Utilities have a vested interest in working with homeowners and businesses to accurately estimate and control energy costs. It is not only good for load management goals, it is also good for the local economy. A new report from Rocky Mountain Institute (RMI) and tools being developed by the National Renewable Energy Laboratory (NREL) can help utilities and cities move toward a more efficient building stock.
Changing real estate conversation
According to the online real estate platform Redfin, energy bills can add as much as 40 percent to annual housing costs in some parts of the country. An MPG for Homes: Driving Visible Value for Home Energy Performance in Real Estate, the RMI report, makes the argument for incorporating energy use data into the total cost of homeownership calculations.
The authors emphasize, however, that making home energy use data more accessible is part of a greater vision. True market transformation will require a change in both homebuyer behavior and policies and approaches across several interconnected industries. The real estate, finance, home improvement and—yes—utility industry would all play a part and could all benefit in the long run from improving home performance metrics and making the data more transparent and accessible to homeowners.

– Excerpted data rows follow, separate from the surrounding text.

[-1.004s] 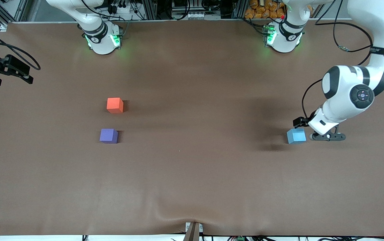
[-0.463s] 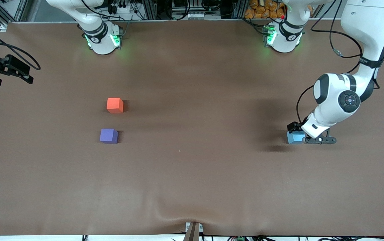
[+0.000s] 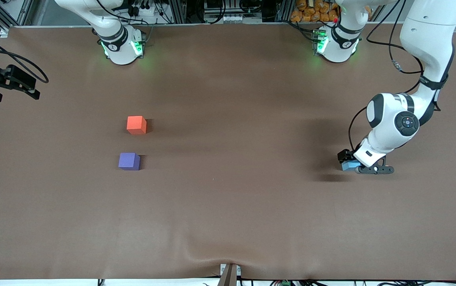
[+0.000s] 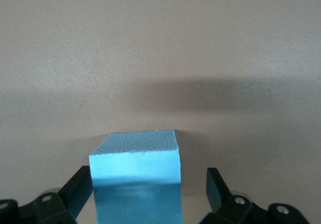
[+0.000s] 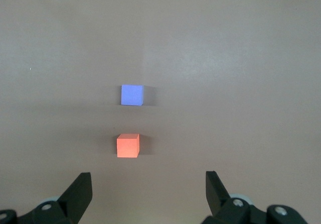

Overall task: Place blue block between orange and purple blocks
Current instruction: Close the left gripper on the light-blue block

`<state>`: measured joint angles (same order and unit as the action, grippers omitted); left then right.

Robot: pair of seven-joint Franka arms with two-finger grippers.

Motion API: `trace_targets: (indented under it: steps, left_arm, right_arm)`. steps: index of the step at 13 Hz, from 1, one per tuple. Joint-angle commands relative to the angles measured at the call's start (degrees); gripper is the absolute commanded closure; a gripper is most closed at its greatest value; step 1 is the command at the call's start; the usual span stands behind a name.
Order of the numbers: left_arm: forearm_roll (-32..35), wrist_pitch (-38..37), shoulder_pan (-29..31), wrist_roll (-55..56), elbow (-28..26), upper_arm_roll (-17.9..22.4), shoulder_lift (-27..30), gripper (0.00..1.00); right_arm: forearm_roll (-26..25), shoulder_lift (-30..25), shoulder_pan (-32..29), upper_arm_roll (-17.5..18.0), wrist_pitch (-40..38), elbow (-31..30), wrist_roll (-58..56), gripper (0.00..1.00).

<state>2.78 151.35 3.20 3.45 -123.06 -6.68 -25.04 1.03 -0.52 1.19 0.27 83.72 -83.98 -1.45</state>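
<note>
Tools both open: left tool [image 4: 149, 189] astride blue block [image 4: 136, 179], seemingly untouched; right tool [image 5: 149, 196] waiting.

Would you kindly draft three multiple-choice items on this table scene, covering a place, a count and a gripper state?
1. Which cube lies nearer the front camera?
A) the orange block
B) the purple block
C) neither

2. How many cubes are on the table?
A) two
B) three
C) four

3. How does the left gripper stand?
A) shut, high above the table
B) open around the blue block
C) open over the orange block

Key:
1 B: the purple block lies lower in the front view than the orange block.
2 B: orange, purple and the blue block.
3 B: the left gripper has a finger on each side of the blue block, with a gap showing.
</note>
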Motion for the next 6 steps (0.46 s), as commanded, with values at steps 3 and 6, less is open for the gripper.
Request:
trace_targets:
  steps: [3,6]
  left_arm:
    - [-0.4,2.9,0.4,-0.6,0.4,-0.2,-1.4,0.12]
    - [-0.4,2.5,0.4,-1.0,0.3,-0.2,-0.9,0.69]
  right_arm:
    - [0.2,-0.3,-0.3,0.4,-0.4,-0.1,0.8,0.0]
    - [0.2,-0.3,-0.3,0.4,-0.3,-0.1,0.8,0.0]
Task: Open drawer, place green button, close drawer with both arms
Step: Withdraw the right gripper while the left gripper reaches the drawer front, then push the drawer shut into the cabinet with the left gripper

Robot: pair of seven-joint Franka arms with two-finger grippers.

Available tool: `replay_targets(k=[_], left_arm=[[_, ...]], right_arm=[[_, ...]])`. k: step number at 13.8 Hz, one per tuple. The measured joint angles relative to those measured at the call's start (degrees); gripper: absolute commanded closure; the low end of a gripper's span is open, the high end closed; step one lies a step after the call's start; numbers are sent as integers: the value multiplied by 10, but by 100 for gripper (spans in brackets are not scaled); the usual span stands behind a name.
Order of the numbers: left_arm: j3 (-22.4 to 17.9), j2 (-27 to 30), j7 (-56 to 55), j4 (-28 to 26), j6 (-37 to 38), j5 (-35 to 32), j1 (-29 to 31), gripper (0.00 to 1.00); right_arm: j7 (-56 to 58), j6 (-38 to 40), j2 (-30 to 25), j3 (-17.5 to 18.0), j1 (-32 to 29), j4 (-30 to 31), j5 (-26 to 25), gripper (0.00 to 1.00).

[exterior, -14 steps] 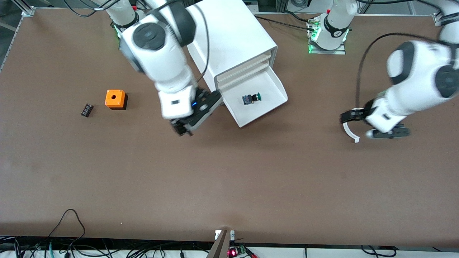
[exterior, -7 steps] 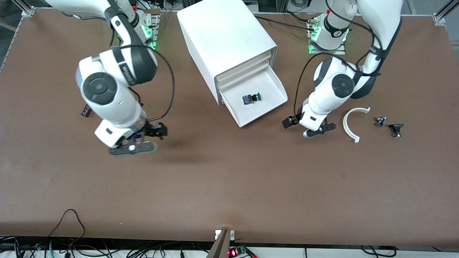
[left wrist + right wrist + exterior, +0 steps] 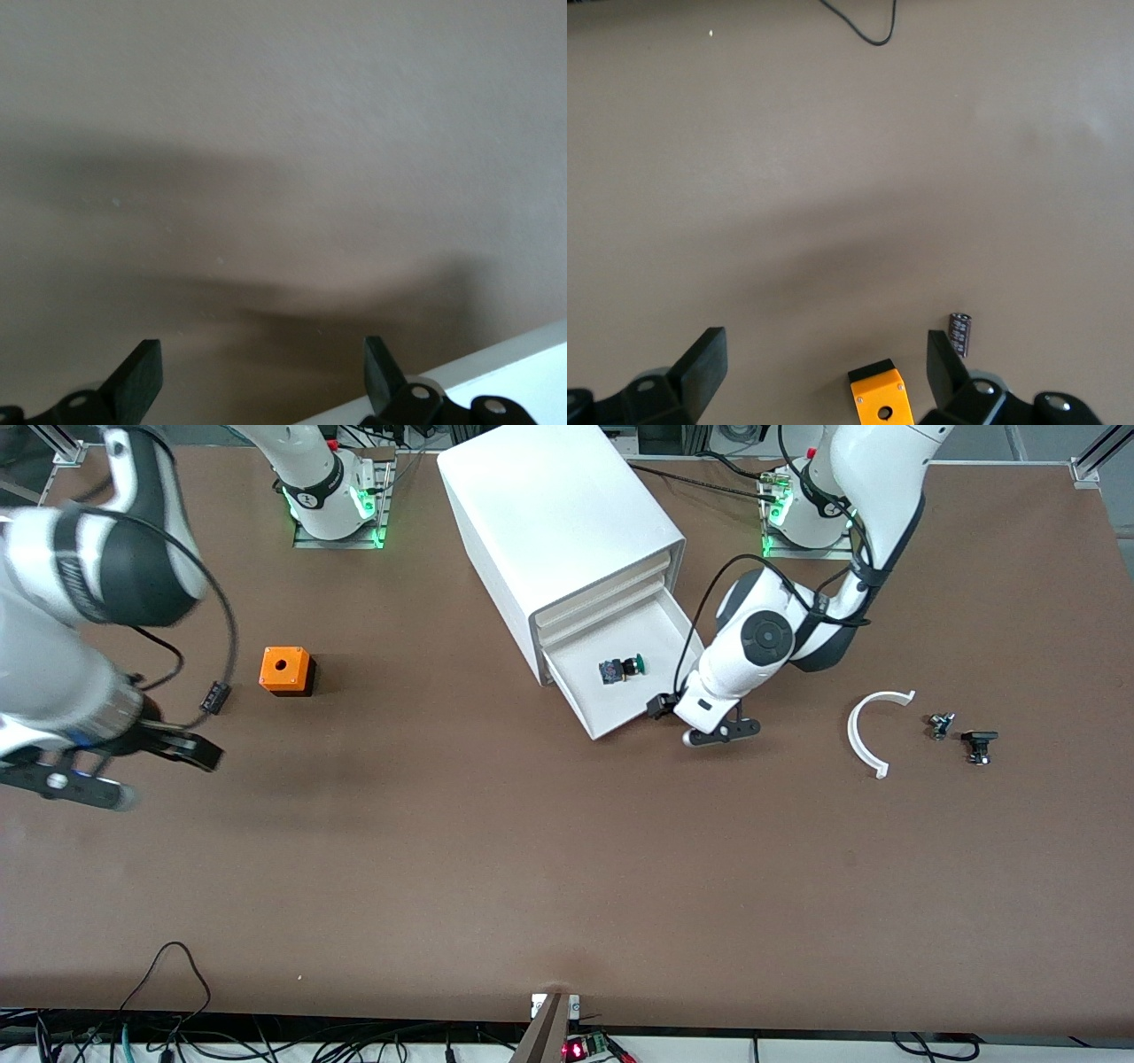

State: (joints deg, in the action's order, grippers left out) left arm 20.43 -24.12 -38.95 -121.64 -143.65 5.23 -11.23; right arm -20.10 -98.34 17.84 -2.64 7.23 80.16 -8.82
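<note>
Front view: the white cabinet (image 3: 567, 531) stands between the two arm bases, its lowest drawer (image 3: 660, 691) pulled out toward the front camera, and the green-capped button (image 3: 623, 667) lies inside that drawer on its side, so the placing looks done and only the closing is left. The left gripper (image 3: 704, 722) sits low, just beside the drawer's front corner at the left arm's end, fingers spread and holding nothing, probably lining up to push the front in. The right gripper (image 3: 115, 771) hangs over bare table (image 3: 532, 868) at the right arm's end, well apart from the drawer, jaws released and empty; likely clearing out of the way. The orange cube (image 3: 285, 670) and a small black part (image 3: 213, 696) lie near it, farther from the front camera. A white curved piece (image 3: 868, 731) and two small black parts (image 3: 961, 735) rest toward the left arm's end, untouched. Left wrist view: both black fingertips (image 3: 137, 381) stand wide apart over brown table with nothing between them; a white edge (image 3: 496, 372), presumably the drawer, shows next to one finger, so contact looks close but cannot be confirmed. Right wrist view: open fingers (image 3: 700, 367) frame bare tabletop, with the orange cube and the small dark cylinder-like part in sight near them, not gripped; a black cable (image 3: 859, 22) loops at the table edge.
</note>
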Motion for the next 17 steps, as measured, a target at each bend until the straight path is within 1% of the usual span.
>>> replay_targets(k=[2, 5, 7, 8, 12, 15, 17], left_arm=[[0, 0, 0, -3, 5, 0, -8, 0], [0, 0, 0, -11, 26, 0, -25, 0], [4, 3, 0, -21, 37, 0, -44, 0], [11, 5, 0, -26, 39, 0, -48, 0], [48, 23, -1, -40, 64, 0, -53, 0], [72, 34, -1, -44, 74, 0, -54, 0], [78, 36, -1, -45, 74, 0, -55, 0]], right_arm=[[63, 4, -28, -2, -21, 16, 13, 0], [140, 21, -68, -6, -45, 50, 15, 0], [147, 58, -93, -11, -47, 68, 19, 0], [149, 60, -106, -12, -47, 82, 28, 0], [166, 32, -171, -13, -47, 167, 41, 0], [177, 26, -190, -13, -47, 193, 41, 0], [184, 26, -191, -17, -47, 196, 41, 0]])
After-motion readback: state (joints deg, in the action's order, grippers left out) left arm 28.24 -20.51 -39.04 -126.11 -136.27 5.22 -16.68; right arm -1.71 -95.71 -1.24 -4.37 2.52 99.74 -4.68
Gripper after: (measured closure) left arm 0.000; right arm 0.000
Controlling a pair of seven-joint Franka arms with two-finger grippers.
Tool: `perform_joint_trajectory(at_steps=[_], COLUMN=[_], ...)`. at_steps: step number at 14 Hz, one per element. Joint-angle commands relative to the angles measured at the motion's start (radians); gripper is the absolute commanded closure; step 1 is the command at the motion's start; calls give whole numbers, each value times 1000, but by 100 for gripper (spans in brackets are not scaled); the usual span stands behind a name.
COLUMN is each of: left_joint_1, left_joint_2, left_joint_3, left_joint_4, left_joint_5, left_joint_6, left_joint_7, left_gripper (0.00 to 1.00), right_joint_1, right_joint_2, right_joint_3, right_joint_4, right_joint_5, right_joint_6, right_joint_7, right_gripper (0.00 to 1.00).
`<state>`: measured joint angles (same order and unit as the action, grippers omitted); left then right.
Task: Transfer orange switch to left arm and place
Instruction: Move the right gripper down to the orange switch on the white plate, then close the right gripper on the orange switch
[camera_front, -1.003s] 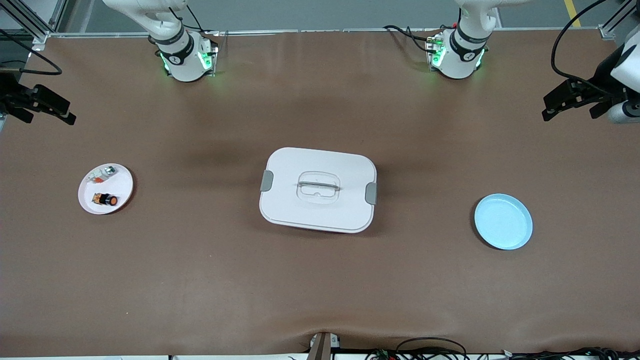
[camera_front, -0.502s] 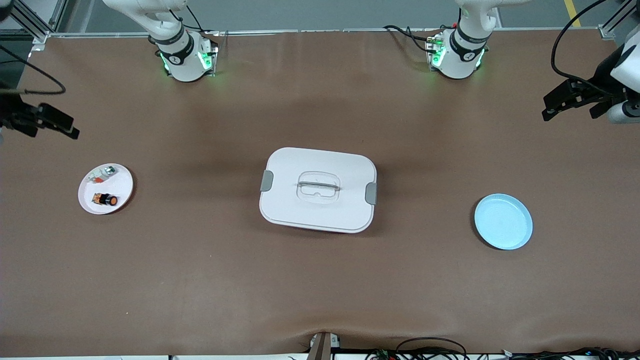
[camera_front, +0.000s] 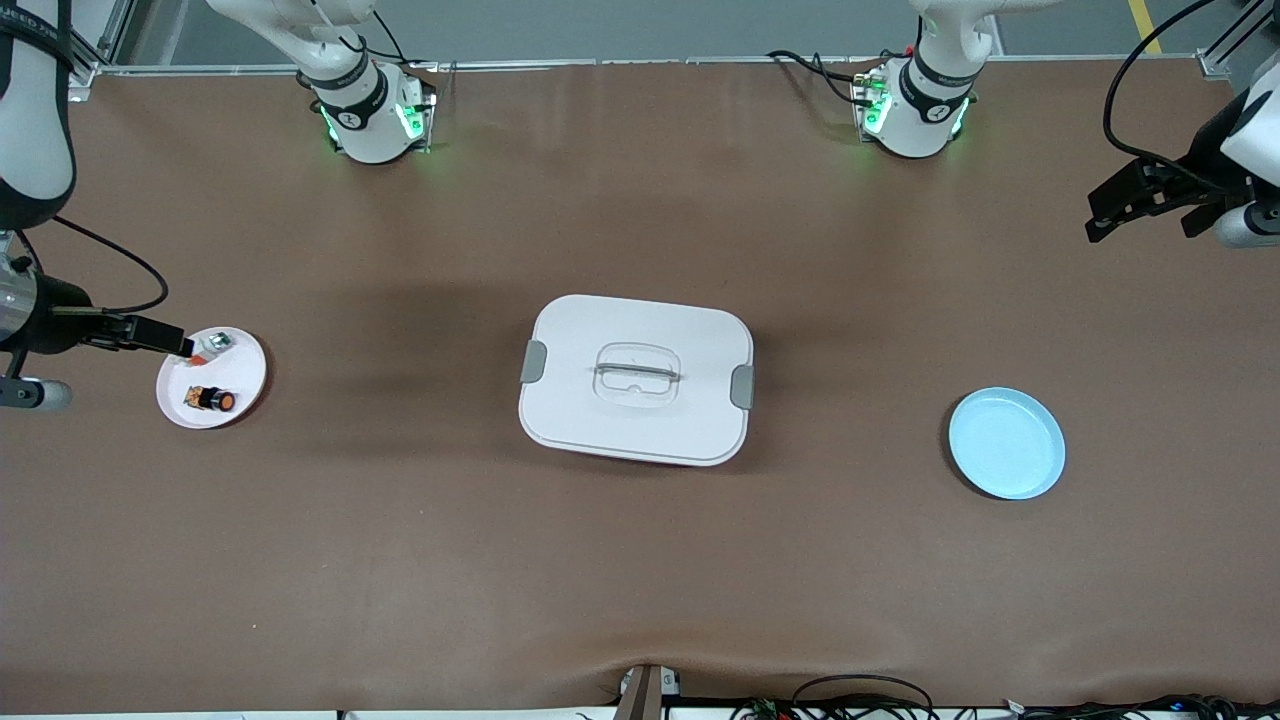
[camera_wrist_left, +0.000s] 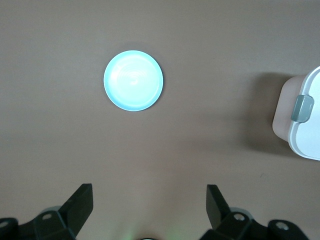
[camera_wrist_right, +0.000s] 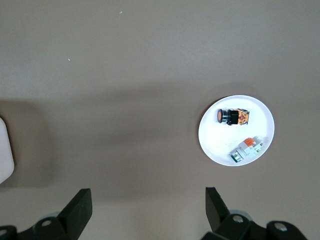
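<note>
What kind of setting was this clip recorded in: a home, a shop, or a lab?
Most likely a robotics lab bench. Two bolted-down arms share a brown-covered table; the right gripper and left gripper are open. The only props are a white box, a white plate and a blue plate.

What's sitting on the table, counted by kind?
Plates: 2, white plate and blue plate
Small parts: 2, orange switch and silvery part, both on the white plate
Box: 1, white box
Total: 5
</note>
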<state>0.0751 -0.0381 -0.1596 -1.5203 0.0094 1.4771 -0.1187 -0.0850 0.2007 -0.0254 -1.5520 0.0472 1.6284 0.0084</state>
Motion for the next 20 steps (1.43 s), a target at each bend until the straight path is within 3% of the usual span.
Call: perform_joint_trajectory(at_steps=[1, 3, 5, 11, 14, 16, 20], left_joint_1=[3, 3, 5, 2, 0, 0, -2], left_joint_2=[6, 7, 9, 32, 44, 46, 44], left_joint_3=[-5, -5, -5, -5, -5, -5, -6], left_joint_4=[6, 3, -6, -14, -20, -20, -20], left_joint_5=[17, 14, 15, 15, 15, 15, 14], left_joint_6=[9, 11, 11, 23, 48, 52, 52], left_joint_7=[11, 10, 10, 10, 10, 10, 10], left_gripper=[0, 0, 0, 0, 0, 0, 0], right_joint_1=[-25, -51, -135, -225, -257, -265, -265], right_joint_2=[28, 43, 74, 83, 143, 178, 235], right_joint_3=[7, 5, 8, 10, 12, 10, 8], right_joint_4=[13, -12, -68, -308, -321, -319, -318], right_joint_5=[-80, -116, -87, -69, -52, 21, 31], right_joint_6=[26, 65, 141, 427, 475, 491, 542], right_joint_7=[-40, -48, -53, -108, -175, -238, -248], right_gripper=[0, 0, 0, 0, 0, 0, 0])
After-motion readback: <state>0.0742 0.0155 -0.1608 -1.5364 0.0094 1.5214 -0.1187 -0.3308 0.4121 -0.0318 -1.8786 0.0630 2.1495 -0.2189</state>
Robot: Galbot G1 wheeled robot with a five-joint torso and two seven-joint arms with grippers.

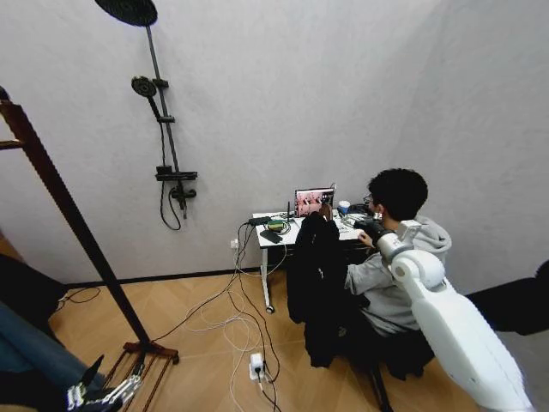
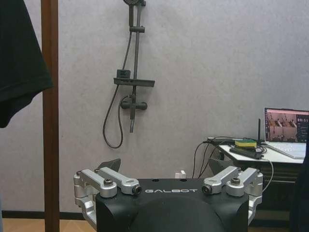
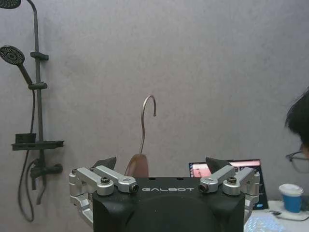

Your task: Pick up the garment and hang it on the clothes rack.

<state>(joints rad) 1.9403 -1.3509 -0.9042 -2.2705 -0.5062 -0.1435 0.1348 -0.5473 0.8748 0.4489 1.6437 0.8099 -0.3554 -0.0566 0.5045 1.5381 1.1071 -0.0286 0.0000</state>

RMI notes that the “green real estate” movement is already starting to catch on with online real estate portals featuring home energy scores on property listings. Partnerships between the Zillow Group and UtilityScore, Estately and Clearly Energy and Redfin and Tendril are aiming to make home energy scores a bigger consideration in buying decisions.
Recent home purchases drove 26 percent of home renovations in 2015, and preparation for resale led to 13 percent of renovations, according to Houzz and Home: Overview of Renovation. Moreover, 67 percent of study respondents cited improving energy efficiency as an important reason for making a renovation. Clearly, renovation projects offer utilities an opportunity to promote energy-efficiency measures and programs to a receptive audience. Establishing relationships with housing professionals in the community could pay off for utility program managers in a big way.
Tools analyze home, infrastructure projects
Once you connect with customers who are interested in making energy-efficiency improvements, the next challenge is determining what upgrades will save them the most money and energy. The ResStock analysis tool from NREL provides detailed information on the technical and economic potential of residential energy-efficiency improvements and packages for 48 U.S. states.
By combining large data sources and statistical sampling with detailed building simulations, the program achieves unprecedented accuracy in modeling the diversity of the single-family housing stock. The ResStock software leverages DOE’s open-source building energy modeling platforms OpenStudio® and EnergyPlus™ so you won’t need a supercomputer to run the program. Contact NREL to find out more.
On a larger scale, NREL’s Energy Systems Integration Facility is working on a demonstration project that is developing a buildings and district energy modeling tool, URBANopt. The demonstration integrates URBANopt with grid modeling software, OpenDSS, to analyze the projected dynamic energy consumption of a planned 382-acre mixed-use development. The Denver, Colorado, site includes corporate office space, retail space, multifamily dwellings, a hotel and parking and street lighting. This project will result in several tools that others can use to replicate this project across the country, including an enhanced version of URBANopt and a developer’s handbook.